EXERCISE: Set down exactly the lines of the listing below, please, beginning with the first and ending with the line that holds "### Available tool".

_____

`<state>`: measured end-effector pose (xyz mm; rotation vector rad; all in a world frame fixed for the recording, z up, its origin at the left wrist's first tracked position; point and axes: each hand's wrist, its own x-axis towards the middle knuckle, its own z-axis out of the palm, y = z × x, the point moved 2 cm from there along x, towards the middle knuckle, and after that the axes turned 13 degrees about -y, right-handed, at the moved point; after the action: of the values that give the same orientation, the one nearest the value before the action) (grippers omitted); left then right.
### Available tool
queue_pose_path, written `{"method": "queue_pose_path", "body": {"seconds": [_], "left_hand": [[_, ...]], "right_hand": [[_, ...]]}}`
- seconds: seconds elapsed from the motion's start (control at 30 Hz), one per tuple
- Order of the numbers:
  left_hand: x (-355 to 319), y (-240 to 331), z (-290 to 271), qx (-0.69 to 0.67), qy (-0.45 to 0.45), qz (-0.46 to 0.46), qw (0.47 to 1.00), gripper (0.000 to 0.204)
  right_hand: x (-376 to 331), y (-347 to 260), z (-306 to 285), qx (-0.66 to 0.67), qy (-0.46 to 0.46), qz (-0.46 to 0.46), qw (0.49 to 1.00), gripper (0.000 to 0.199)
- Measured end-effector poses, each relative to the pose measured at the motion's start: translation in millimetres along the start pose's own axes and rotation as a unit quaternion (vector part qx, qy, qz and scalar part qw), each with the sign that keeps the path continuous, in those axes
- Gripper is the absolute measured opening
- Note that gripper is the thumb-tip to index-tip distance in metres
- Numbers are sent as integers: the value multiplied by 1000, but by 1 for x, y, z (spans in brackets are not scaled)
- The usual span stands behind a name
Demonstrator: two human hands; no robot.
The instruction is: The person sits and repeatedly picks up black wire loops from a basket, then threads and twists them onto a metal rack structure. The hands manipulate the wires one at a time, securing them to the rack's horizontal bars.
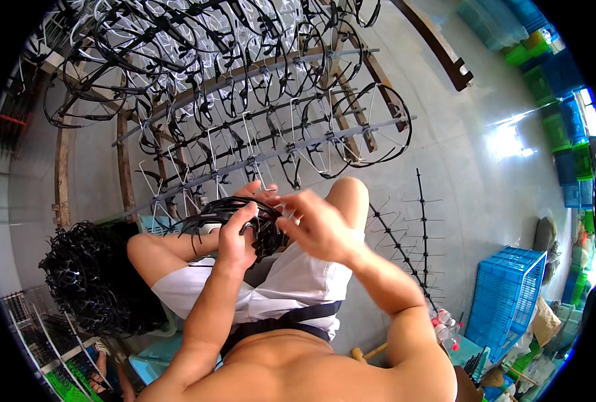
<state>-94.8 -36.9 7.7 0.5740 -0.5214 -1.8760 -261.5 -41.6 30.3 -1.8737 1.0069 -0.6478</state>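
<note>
A bundle of thin, curved black plastic strips (264,236) lies in my left hand (236,236), above my lap. My left thumb presses along its near side, and its fingers show beyond the bundle. My right hand (315,228) is at the bundle's right side with its fingers curled in toward it. Slight blur and small size hide what is between those fingers. Just beyond my fingertips is the near bar of a rack (271,153), with white hooks and black curved pieces hanging from it.
Many black looped pieces (157,50) hang on the rack's farther bars. A large black pile (87,281) stands at my left. On the floor to the right lie hooked rods (423,221). Beyond them are a blue crate (505,295) and bottles with red caps (445,325).
</note>
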Motion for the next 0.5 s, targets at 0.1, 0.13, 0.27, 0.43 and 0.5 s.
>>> {"method": "queue_pose_path", "body": {"seconds": [0.1, 0.13, 0.27, 0.43, 0.5], "left_hand": [[-16, 3, -2, 40, 33, -10, 999, 33], [-20, 1, -1, 59, 42, 0, 997, 35], [-40, -5, 6, 132, 69, -19, 989, 30], [-33, -17, 18, 73, -123, 33, 989, 36], [-21, -23, 25, 34, -204, -3, 978, 52]], "right_hand": [[-5, 12, 35, 218, 16, 38, 975, 25], [-8, 14, 35, 170, 35, 3, 985, 22], [-23, 13, 12, 137, 111, -16, 984, 18], [-64, 2, -96, 475, 325, -82, 814, 17], [-65, -4, -123, 427, 352, -87, 828, 14]]}}
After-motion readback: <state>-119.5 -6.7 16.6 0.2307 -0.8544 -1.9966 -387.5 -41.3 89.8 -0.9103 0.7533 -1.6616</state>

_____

FINISHED TASK:
`<state>`: measured end-effector pose (xyz mm; rotation vector rad; all in a world frame fixed for the recording, z up, its origin at the left wrist's first tracked position; point and axes: each hand's wrist, its own x-axis towards the middle knuckle, its own z-axis out of the palm, y = z × x, the point moved 2 cm from there along x, towards the middle knuckle, and after that the axes turned 13 degrees about -y, right-handed, at the moved point; after the action: of the values that give the same orientation, the one nearest the value before the action) (grippers omitted); left then right.
### Available tool

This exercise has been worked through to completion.